Ashley Phillips, executive director of Womancare, a feminist health center in San Diego, says that “complicated questions” are at the center of the national debate surrounding censorship and pornography.
“My position for a long time has been that I’m ‘anti’ a good amount of the pornography out there, but I’m also anti-censorship,” Phillips said. “I don’t think the two things are mutually exclusive.
“The question I would pose is, ‘Is it an accident that so many pornographic images are of women being violently abused in some fashion or other--sometimes in the name of sexuality or sexual freedom?’
“It occurs to me that if the images of women on MTV, for instance, were of any other minority group, those images would not be tolerated.”
Phillips alluded to a recent article in which a prominent feminist puzzled over the furor surrounding Ice-T’s controversial song, “Cop Killer,” and wondered why a similar outcry is rarely heard concerning songs that seek to demean women.
“Songs about killing or mutilating women have been prominent in popular culture for the last 20 years,” Phillips said. “Those are the kinds of questions we need to ask ourselves: What kind of people are we to tolerate these violent images against women? We seem intolerant of people speaking out strongly against those images merely as a critique against censorship.”
Such “complicated questions” and the uneasy alliance between the right and a large number of feminists are part of the fabric of the latest issue, and, the editors say, the reason for tackling the subject.
Harry Polkinhorn, the director of SDSU Press and the managing editor of Fiction International, said he welcomed the idea behind the issue largely because it dared to be daring.
“We knew we would be taking some risks, especially at this time,” he said. “It is a very repressive time, but we’re affiliated with an institution where I believe academic freedom still has some meaning. So we just went ahead. We devoted twice as many pages as we normally would.”
Jaffe said the project was funded through the journal’s own budget. He said the editors have received funding in the past from the National Endowment for the Arts and the California Arts Council, “but none for this project.”
Jaffe, co-editor Larry McCaffery (another SDSU professor) and guest editor Mel Freilicher, who teaches at UC San Diego, solicited the work of 70 contributors, many well known and two-thirds of them women.
A question throughout is to what extent pornography has heightened fears of censorship, and how serious is the threat in an era Jaffe calls the most chilling since “the McCarthy scare” of the ‘50s.
Despite the cutting-edge nature of the work and the application of some of the country’s best writers, Polkinhorn calls the end result “mixed. . . . They put in some pieces based less on their literary value that made the cut largely for other reasons. Some pieces were more innovative, some more traditional. But in all cases, the relationship to the reader is quite direct.”
Polkinhorn acknowledged that the likelihood “of getting slapped down is great”--after all, someone is bound to send a copy to archconservative Sen. Jesse Helms (R-N.C.).

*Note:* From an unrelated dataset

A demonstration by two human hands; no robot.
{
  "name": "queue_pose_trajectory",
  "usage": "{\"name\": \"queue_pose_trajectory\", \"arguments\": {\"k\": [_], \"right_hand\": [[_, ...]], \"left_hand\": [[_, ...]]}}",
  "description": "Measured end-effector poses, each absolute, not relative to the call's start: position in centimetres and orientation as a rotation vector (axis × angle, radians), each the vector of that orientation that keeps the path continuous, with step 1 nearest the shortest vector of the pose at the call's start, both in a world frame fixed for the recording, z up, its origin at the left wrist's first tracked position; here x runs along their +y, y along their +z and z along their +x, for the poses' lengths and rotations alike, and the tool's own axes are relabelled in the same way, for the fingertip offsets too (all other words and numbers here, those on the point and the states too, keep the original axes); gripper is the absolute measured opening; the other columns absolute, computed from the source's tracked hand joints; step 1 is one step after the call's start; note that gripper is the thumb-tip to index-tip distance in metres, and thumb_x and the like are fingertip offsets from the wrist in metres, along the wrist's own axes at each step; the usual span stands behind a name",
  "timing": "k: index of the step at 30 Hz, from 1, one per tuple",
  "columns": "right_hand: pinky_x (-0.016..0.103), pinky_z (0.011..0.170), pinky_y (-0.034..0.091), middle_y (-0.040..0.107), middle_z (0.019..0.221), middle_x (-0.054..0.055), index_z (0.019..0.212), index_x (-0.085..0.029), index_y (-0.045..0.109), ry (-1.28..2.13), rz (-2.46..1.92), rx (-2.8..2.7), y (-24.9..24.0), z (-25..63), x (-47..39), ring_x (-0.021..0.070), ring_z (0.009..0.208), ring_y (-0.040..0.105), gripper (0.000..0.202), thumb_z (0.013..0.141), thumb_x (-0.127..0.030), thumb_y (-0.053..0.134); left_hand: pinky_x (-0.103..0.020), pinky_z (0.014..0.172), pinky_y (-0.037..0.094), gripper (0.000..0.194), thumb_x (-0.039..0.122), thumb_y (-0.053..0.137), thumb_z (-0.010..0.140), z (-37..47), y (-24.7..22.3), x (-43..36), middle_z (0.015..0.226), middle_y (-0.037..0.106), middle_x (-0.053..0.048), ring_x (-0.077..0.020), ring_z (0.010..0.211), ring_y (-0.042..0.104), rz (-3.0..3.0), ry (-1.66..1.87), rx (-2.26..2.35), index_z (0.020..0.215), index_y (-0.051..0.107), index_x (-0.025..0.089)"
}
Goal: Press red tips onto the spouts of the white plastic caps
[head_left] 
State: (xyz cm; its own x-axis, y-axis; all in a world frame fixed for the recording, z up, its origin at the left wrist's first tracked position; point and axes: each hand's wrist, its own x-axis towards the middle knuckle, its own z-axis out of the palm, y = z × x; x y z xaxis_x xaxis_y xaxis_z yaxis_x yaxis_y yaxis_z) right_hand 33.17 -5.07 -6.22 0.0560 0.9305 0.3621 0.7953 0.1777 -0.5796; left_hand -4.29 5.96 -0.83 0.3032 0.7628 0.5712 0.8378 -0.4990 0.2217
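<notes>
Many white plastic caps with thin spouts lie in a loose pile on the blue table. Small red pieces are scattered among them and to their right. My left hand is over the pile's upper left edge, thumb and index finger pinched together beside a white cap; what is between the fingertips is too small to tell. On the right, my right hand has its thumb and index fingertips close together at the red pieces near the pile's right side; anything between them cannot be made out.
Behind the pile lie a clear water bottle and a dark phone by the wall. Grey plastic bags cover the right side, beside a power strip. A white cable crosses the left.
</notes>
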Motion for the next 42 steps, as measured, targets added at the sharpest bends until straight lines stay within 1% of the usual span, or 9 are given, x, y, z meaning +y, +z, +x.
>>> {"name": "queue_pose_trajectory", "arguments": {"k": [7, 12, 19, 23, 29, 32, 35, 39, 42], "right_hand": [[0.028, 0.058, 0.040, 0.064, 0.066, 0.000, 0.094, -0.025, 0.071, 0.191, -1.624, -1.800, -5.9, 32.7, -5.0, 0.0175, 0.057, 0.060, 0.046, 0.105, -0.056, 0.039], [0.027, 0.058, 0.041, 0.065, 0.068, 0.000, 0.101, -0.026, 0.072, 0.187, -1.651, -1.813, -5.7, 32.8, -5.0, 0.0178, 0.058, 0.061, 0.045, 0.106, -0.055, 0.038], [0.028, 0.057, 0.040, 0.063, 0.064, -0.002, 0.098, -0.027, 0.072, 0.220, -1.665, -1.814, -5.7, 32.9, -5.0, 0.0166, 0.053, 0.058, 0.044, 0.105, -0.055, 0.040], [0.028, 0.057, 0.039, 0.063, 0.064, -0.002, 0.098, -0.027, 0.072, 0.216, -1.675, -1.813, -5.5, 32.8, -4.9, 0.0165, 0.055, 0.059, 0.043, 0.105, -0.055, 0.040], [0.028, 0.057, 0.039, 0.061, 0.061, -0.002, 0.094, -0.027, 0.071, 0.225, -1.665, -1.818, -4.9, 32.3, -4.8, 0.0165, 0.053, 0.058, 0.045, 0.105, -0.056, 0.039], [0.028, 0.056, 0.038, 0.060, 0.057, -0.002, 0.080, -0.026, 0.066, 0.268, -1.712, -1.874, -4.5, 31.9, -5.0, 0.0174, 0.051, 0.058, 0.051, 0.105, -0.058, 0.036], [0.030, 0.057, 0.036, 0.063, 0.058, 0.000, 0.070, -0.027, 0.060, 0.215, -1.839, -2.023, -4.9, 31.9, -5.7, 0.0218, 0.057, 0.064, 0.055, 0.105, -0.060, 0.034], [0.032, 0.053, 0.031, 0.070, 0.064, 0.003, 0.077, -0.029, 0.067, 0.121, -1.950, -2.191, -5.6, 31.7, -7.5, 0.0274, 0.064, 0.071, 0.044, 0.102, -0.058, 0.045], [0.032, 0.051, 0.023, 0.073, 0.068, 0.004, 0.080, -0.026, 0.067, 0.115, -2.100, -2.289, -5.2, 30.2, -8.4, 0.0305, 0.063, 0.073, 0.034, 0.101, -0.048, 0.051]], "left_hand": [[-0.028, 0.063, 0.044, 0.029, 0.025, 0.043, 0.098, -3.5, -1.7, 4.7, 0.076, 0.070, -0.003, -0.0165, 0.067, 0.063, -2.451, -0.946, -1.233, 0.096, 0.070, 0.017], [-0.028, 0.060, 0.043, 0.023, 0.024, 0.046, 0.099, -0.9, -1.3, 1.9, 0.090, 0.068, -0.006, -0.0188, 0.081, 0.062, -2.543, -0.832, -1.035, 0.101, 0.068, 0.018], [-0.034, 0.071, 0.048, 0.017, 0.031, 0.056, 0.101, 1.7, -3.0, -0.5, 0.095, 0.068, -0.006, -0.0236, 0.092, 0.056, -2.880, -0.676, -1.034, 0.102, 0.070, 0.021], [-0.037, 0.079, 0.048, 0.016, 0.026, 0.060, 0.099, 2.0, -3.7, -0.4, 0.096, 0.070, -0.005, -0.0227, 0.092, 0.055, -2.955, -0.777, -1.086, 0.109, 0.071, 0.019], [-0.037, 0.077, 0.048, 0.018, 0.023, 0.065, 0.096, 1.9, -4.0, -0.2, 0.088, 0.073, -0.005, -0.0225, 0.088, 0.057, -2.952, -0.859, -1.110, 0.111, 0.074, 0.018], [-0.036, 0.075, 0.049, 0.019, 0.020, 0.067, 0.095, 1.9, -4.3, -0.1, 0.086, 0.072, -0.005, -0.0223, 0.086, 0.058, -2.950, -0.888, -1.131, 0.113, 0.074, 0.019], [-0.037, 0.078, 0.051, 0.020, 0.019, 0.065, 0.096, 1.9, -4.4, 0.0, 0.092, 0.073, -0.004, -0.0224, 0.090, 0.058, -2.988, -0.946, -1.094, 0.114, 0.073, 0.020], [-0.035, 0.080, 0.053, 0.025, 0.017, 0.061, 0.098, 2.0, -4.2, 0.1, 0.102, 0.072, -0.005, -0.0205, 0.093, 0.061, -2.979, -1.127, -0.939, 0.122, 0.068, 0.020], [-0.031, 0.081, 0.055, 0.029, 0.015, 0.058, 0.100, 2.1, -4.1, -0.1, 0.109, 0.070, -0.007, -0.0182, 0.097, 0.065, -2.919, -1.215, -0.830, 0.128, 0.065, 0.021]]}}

“Although we got no funding from the NEA, Helms is the kind of guy who likes to get on his high horse and go after people,” Polkinhorn said.
Polkinhorn defined the intent of the issue, as “highlighting the ongoing significance of the subject of sexual repression as a political phenomenon in our culture. That’s really what joins this together. Pornography and censorship as concepts are linked, and that’s something we as citizens have to confront on some level at some point.”